◆ INFORMATION PROVIDED
━━━━━━━━━━

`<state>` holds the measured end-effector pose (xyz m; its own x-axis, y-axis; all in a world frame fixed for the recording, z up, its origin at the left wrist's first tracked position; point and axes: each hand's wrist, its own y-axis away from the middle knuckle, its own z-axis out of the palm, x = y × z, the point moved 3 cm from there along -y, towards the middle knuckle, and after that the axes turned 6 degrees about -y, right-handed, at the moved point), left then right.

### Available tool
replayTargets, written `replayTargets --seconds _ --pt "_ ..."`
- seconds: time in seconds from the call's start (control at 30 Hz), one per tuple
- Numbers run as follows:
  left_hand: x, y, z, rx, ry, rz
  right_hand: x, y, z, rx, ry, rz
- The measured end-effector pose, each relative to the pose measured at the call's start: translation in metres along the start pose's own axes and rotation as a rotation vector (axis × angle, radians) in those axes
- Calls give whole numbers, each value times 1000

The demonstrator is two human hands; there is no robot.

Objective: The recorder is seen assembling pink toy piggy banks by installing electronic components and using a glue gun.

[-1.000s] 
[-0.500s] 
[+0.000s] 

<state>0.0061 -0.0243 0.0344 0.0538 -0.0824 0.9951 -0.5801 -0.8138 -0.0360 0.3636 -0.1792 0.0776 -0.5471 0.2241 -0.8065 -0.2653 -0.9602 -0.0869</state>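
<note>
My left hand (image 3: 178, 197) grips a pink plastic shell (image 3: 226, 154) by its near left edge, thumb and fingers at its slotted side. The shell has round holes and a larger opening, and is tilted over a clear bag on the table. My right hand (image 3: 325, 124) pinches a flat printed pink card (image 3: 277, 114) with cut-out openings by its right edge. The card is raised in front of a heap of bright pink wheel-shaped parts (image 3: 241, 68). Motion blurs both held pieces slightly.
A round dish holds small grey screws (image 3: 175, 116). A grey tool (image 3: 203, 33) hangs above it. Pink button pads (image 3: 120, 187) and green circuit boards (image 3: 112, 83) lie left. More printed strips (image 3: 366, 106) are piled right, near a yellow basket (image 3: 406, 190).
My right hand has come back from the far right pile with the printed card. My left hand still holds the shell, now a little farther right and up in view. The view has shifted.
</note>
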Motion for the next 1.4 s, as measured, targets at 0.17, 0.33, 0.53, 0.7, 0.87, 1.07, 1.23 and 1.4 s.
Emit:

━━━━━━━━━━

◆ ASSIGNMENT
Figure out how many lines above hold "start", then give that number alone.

◆ ANSWER BOX
2